[Records from a collection]
*-*-*

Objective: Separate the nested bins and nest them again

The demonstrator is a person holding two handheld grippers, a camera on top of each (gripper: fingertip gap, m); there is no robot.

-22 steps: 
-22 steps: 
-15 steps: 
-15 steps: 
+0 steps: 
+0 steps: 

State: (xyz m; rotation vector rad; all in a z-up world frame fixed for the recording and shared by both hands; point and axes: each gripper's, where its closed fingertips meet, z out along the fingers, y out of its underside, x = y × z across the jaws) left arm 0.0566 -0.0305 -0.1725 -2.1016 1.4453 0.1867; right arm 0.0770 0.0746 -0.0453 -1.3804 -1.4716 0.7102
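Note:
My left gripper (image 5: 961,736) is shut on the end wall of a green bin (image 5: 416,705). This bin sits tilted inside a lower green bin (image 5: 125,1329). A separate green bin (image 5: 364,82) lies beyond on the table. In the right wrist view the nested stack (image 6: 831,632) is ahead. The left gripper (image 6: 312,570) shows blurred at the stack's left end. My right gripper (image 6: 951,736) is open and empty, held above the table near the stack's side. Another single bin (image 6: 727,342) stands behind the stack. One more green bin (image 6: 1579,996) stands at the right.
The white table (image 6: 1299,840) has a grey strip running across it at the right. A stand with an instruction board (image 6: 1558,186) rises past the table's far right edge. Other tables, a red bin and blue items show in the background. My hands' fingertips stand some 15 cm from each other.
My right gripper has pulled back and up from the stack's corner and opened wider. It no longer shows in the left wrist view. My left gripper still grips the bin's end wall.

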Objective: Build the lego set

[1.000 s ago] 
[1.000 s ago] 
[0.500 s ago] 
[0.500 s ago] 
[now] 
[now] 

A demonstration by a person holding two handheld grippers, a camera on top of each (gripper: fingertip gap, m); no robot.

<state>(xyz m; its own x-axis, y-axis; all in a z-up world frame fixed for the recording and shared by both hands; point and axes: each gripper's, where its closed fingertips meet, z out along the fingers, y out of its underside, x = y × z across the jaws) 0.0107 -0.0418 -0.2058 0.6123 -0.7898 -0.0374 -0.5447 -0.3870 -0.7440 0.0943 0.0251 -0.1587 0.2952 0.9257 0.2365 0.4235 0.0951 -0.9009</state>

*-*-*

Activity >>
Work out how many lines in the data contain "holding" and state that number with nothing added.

Output >>
2